▶ TASK TO CARRY OUT
Reproduce the data below word for word.

▶ MATERIAL PROVIDED

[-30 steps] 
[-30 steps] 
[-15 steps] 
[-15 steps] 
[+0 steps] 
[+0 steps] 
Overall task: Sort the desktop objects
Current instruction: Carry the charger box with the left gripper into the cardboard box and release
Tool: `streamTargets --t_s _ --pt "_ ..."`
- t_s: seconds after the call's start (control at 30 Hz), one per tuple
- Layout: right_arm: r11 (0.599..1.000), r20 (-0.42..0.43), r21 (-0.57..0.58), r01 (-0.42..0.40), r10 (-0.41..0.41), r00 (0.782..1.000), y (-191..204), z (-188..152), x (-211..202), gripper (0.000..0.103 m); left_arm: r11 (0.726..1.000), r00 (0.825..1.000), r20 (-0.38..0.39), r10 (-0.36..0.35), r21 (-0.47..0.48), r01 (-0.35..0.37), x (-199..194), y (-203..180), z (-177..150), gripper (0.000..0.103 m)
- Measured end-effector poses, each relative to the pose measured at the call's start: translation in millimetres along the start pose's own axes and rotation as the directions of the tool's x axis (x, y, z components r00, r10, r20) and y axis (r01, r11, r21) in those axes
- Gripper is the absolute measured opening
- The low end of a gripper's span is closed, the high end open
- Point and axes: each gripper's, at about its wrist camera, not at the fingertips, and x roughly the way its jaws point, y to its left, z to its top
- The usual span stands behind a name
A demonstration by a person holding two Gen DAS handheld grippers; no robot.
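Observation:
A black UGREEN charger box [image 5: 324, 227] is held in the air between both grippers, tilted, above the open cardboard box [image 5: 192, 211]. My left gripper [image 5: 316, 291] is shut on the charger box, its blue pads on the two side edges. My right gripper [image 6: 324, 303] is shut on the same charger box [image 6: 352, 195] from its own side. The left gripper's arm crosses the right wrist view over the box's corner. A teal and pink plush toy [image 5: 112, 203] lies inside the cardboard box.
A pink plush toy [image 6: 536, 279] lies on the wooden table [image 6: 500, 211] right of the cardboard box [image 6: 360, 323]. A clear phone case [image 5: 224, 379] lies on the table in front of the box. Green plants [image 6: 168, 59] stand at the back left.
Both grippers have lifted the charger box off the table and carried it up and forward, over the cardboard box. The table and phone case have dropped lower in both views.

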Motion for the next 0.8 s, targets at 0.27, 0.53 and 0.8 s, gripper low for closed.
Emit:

▶ RESULT FOR THIS EXERCISE
[-30 steps] 
[-30 steps] 
[-15 steps] 
[-15 steps] 
[+0 steps] 
[+0 steps] 
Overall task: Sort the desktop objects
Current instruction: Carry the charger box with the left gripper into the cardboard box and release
Tool: `streamTargets --t_s _ --pt "_ ..."`
- t_s: seconds after the call's start (control at 30 Hz), one per tuple
- Layout: right_arm: r11 (0.599..1.000), r20 (-0.42..0.43), r21 (-0.57..0.58), r01 (-0.42..0.40), r10 (-0.41..0.41), r00 (0.782..1.000), y (-191..204), z (-188..152), x (-211..202), gripper (0.000..0.103 m); left_arm: r11 (0.726..1.000), r00 (0.825..1.000), r20 (-0.38..0.39), r10 (-0.36..0.35), r21 (-0.47..0.48), r01 (-0.35..0.37), x (-199..194), y (-203..180), z (-177..150), gripper (0.000..0.103 m)
- Measured end-effector poses, each relative to the pose measured at the call's start: translation in millimetres along the start pose's own axes and rotation as the directions of the tool's x axis (x, y, z components r00, r10, r20) and y axis (r01, r11, r21) in those axes
- Gripper is the absolute measured opening
- The low end of a gripper's span is closed, the high end open
- Point and axes: each gripper's, at about its wrist camera, not at the fingertips, and x roughly the way its jaws point, y to its left, z to its top
- The usual span stands behind a name
A demonstration by a person holding two Gen DAS handheld grippers; no robot.
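Observation:
A black UGREEN charger box [image 5: 324, 227] is held in the air between both grippers, tilted, above the open cardboard box [image 5: 192, 211]. My left gripper [image 5: 316, 291] is shut on the charger box, its blue pads on the two side edges. My right gripper [image 6: 324, 303] is shut on the same charger box [image 6: 352, 195] from its own side. The left gripper's arm crosses the right wrist view over the box's corner. A teal and pink plush toy [image 5: 112, 203] lies inside the cardboard box.
A pink plush toy [image 6: 536, 279] lies on the wooden table [image 6: 500, 211] right of the cardboard box [image 6: 360, 323]. A clear phone case [image 5: 224, 379] lies on the table in front of the box. Green plants [image 6: 168, 59] stand at the back left.
Both grippers have lifted the charger box off the table and carried it up and forward, over the cardboard box. The table and phone case have dropped lower in both views.
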
Motion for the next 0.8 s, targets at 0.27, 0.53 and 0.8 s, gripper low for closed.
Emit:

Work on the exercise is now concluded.